-------- EXERCISE DATA
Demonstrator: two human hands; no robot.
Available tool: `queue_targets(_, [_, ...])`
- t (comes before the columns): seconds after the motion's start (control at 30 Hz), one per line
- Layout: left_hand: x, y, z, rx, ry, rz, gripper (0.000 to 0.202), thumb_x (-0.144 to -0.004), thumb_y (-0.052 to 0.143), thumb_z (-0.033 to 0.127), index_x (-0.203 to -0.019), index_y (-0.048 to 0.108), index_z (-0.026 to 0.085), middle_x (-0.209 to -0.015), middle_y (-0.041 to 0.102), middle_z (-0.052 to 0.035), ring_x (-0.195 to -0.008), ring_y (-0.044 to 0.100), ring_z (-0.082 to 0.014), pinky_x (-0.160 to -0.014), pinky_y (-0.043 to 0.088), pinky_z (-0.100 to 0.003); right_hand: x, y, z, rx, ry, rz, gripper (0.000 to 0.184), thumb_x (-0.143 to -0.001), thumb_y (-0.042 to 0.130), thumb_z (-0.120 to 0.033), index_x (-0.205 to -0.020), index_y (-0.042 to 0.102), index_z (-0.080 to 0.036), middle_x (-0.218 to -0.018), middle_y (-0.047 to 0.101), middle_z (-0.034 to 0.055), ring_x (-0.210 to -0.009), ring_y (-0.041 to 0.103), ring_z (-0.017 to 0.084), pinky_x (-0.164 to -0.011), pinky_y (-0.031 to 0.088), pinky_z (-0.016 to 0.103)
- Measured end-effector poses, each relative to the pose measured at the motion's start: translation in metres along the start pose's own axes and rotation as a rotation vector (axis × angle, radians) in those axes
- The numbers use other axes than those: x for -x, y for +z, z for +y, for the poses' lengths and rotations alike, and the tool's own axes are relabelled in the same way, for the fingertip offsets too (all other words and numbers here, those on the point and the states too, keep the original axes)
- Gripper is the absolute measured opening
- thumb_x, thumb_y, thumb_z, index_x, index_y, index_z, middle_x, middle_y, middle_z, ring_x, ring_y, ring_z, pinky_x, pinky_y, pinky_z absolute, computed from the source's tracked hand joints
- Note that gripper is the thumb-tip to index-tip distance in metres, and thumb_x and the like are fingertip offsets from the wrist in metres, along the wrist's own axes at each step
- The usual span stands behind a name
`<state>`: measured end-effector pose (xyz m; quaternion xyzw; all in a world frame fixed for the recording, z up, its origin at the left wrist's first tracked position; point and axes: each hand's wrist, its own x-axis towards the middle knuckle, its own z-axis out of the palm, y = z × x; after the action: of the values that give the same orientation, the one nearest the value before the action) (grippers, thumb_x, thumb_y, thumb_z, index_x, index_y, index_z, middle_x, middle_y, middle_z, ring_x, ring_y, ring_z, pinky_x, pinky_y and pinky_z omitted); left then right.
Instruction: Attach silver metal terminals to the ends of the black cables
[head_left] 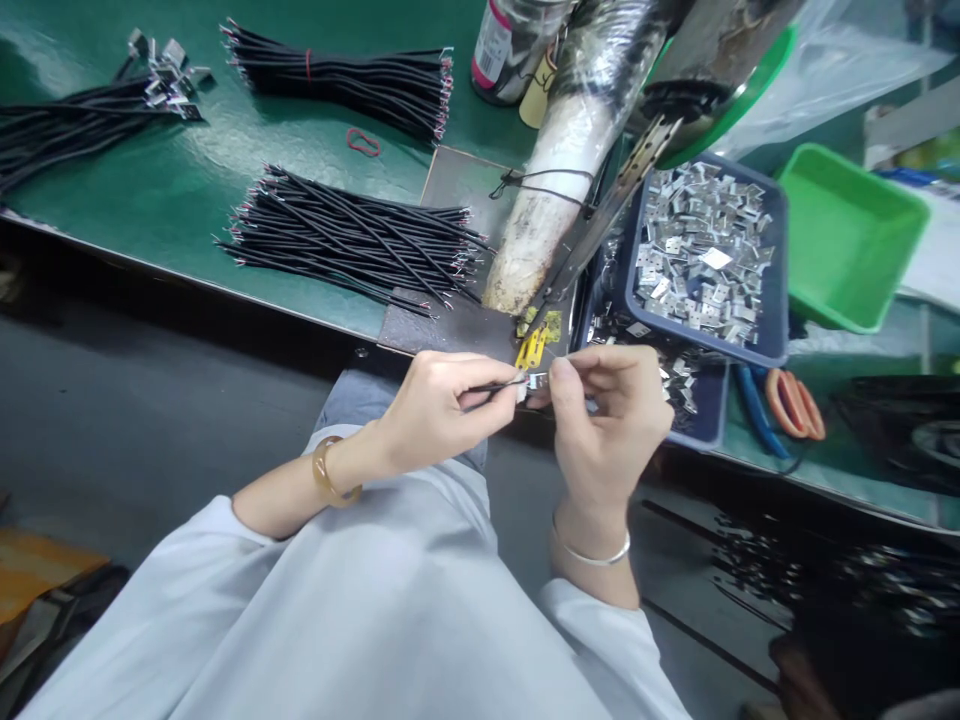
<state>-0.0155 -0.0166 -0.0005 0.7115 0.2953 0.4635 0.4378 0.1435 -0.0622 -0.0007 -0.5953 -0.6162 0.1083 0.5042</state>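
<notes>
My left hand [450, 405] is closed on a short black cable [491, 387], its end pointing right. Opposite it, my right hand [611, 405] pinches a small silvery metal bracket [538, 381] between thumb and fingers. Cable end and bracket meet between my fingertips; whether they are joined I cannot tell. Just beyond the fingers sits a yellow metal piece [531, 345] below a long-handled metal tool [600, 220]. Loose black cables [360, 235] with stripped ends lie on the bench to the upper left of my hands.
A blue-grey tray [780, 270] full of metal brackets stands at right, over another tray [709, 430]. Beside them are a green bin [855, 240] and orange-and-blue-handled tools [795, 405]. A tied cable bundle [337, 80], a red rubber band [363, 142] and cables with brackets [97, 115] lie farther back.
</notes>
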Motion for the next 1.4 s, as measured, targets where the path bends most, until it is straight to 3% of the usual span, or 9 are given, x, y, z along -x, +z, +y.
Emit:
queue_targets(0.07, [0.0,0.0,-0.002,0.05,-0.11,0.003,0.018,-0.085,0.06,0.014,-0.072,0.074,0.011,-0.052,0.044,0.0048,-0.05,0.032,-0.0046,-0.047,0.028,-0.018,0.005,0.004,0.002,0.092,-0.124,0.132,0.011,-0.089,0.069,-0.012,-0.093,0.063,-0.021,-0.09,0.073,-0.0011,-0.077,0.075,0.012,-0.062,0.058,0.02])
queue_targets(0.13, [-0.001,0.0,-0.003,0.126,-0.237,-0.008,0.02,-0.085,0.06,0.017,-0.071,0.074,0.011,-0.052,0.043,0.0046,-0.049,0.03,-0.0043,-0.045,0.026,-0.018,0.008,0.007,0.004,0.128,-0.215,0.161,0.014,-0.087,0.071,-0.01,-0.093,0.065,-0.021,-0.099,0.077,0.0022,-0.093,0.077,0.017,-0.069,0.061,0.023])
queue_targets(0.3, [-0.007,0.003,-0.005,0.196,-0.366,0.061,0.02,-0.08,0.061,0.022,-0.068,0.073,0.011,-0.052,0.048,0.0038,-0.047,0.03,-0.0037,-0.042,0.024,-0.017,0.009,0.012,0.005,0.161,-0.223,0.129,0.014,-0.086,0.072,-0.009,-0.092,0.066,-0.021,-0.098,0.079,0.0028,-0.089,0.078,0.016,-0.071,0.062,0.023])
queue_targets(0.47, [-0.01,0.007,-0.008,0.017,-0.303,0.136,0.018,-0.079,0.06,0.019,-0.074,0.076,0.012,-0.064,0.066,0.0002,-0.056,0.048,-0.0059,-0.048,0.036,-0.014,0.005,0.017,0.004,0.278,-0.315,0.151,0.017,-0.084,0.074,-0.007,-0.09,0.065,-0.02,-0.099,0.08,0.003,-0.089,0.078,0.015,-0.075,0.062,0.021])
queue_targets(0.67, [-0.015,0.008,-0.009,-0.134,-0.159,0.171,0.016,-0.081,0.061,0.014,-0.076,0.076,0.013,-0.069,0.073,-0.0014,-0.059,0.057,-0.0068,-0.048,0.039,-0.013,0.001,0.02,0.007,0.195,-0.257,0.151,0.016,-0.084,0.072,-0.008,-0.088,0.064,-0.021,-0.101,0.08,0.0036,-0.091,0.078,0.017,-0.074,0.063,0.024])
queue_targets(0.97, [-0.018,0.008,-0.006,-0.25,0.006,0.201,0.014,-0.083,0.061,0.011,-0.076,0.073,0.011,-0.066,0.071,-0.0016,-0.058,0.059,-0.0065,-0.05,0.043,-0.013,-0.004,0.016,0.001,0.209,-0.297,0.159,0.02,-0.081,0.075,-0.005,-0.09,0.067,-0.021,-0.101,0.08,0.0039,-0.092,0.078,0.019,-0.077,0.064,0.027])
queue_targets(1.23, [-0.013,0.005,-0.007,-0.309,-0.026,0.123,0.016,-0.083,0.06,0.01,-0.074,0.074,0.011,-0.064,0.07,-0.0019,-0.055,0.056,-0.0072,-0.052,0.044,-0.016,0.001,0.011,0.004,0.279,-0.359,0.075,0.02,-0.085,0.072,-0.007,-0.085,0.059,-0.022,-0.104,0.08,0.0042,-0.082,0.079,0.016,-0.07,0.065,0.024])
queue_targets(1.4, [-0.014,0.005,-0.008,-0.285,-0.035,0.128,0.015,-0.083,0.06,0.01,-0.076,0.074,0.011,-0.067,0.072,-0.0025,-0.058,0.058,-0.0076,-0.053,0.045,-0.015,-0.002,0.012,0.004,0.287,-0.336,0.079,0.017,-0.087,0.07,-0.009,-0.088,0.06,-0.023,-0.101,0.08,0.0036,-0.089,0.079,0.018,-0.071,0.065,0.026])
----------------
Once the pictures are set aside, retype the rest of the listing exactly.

▶ _WRITTEN RESPONSE_:
Demonstrator: two human hands; no robot.
Available tool: `queue_targets(_, [_, ...])`
- t (comes before the columns): seconds after the motion's start (control at 30 Hz), one per line
- Layout: left_hand: x, y, z, rx, ry, rz, gripper (0.000 to 0.202), thumb_x (-0.144 to -0.004), thumb_y (-0.052 to 0.143), thumb_z (-0.033 to 0.127), index_x (-0.203 to -0.019), index_y (-0.048 to 0.108), index_z (-0.026 to 0.085), middle_x (-0.209 to -0.015), middle_y (-0.041 to 0.102), middle_z (-0.052 to 0.035), ring_x (-0.195 to -0.008), ring_y (-0.044 to 0.100), ring_z (-0.082 to 0.014), pinky_x (-0.160 to -0.014), pinky_y (-0.043 to 0.088), pinky_z (-0.100 to 0.003); right_hand: x, y, z, rx, ry, rz, gripper (0.000 to 0.184), thumb_x (-0.143 to -0.001), thumb_y (-0.042 to 0.130), thumb_z (-0.120 to 0.033), index_x (-0.205 to -0.020), index_y (-0.042 to 0.102), index_z (-0.080 to 0.036), middle_x (-0.218 to -0.018), middle_y (-0.047 to 0.101), middle_z (-0.034 to 0.055), ring_x (-0.210 to -0.009), ring_y (-0.041 to 0.103), ring_z (-0.017 to 0.084), pinky_x (-0.164 to -0.011), pinky_y (-0.031 to 0.088), pinky_z (-0.016 to 0.103)
- Measured end-effector poses, each relative to the pose measured at the motion's start: translation in metres along the start pose's own axes and rotation as a rotation vector (axis × angle, radians) in those axes
- The numbers use other axes than those: x for -x, y for +z, z for +y, for the poses' lengths and rotations alike, and the tool's own axes are relabelled in the same way, for the fingertip offsets too (all other words and numbers here, those on the point and the states too, keep the original axes)
- Gripper is the absolute measured opening
- thumb_x, thumb_y, thumb_z, index_x, index_y, index_z, middle_x, middle_y, middle_z, ring_x, ring_y, ring_z, pinky_x, pinky_y, pinky_z absolute, computed from the source's tracked hand joints
- Note that gripper is the thumb-tip to index-tip distance in metres, and thumb_x and the like are fingertip offsets from the wrist in metres, along the wrist's own axes at each step
- The usual span stands behind a name
`<state>`: measured end-effector pose (xyz m; quaternion xyzw; all in a world frame fixed for the recording, z up, its origin at the left wrist's first tracked position; point and axes: each hand's wrist, its own x-axis towards the middle knuckle, its own z-axis out of the palm, y = z × x; after the action: of the values that give the same orientation, the one nearest the value before the action) (grippers, thumb_x, thumb_y, thumb_z, index_x, index_y, index_z, middle_x, middle_y, middle_z, ring_x, ring_y, ring_z, pinky_x, pinky_y and pinky_z omitted); left then right.
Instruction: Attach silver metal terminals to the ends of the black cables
[head_left] 
<state>-0.0155 -0.0166 -0.0005 0.7115 0.2953 0.4635 0.4378 0.1435 -0.0622 -0.0007 -0.5953 -0.6162 0.1083 0.5042</state>
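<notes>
My left hand [450, 405] is closed on a short black cable [491, 387], its end pointing right. Opposite it, my right hand [611, 405] pinches a small silvery metal bracket [538, 381] between thumb and fingers. Cable end and bracket meet between my fingertips; whether they are joined I cannot tell. Just beyond the fingers sits a yellow metal piece [531, 345] below a long-handled metal tool [600, 220]. Loose black cables [360, 235] with stripped ends lie on the bench to the upper left of my hands.
A blue-grey tray [780, 270] full of metal brackets stands at right, over another tray [709, 430]. Beside them are a green bin [855, 240] and orange-and-blue-handled tools [795, 405]. A tied cable bundle [337, 80], a red rubber band [363, 142] and cables with brackets [97, 115] lie farther back.
</notes>
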Motion for the next 1.4 s, as measured, targets where the path bends most, until it is straight to 3% of the usual span, or 9 are given, x, y, z along -x, +z, +y.
Emit:
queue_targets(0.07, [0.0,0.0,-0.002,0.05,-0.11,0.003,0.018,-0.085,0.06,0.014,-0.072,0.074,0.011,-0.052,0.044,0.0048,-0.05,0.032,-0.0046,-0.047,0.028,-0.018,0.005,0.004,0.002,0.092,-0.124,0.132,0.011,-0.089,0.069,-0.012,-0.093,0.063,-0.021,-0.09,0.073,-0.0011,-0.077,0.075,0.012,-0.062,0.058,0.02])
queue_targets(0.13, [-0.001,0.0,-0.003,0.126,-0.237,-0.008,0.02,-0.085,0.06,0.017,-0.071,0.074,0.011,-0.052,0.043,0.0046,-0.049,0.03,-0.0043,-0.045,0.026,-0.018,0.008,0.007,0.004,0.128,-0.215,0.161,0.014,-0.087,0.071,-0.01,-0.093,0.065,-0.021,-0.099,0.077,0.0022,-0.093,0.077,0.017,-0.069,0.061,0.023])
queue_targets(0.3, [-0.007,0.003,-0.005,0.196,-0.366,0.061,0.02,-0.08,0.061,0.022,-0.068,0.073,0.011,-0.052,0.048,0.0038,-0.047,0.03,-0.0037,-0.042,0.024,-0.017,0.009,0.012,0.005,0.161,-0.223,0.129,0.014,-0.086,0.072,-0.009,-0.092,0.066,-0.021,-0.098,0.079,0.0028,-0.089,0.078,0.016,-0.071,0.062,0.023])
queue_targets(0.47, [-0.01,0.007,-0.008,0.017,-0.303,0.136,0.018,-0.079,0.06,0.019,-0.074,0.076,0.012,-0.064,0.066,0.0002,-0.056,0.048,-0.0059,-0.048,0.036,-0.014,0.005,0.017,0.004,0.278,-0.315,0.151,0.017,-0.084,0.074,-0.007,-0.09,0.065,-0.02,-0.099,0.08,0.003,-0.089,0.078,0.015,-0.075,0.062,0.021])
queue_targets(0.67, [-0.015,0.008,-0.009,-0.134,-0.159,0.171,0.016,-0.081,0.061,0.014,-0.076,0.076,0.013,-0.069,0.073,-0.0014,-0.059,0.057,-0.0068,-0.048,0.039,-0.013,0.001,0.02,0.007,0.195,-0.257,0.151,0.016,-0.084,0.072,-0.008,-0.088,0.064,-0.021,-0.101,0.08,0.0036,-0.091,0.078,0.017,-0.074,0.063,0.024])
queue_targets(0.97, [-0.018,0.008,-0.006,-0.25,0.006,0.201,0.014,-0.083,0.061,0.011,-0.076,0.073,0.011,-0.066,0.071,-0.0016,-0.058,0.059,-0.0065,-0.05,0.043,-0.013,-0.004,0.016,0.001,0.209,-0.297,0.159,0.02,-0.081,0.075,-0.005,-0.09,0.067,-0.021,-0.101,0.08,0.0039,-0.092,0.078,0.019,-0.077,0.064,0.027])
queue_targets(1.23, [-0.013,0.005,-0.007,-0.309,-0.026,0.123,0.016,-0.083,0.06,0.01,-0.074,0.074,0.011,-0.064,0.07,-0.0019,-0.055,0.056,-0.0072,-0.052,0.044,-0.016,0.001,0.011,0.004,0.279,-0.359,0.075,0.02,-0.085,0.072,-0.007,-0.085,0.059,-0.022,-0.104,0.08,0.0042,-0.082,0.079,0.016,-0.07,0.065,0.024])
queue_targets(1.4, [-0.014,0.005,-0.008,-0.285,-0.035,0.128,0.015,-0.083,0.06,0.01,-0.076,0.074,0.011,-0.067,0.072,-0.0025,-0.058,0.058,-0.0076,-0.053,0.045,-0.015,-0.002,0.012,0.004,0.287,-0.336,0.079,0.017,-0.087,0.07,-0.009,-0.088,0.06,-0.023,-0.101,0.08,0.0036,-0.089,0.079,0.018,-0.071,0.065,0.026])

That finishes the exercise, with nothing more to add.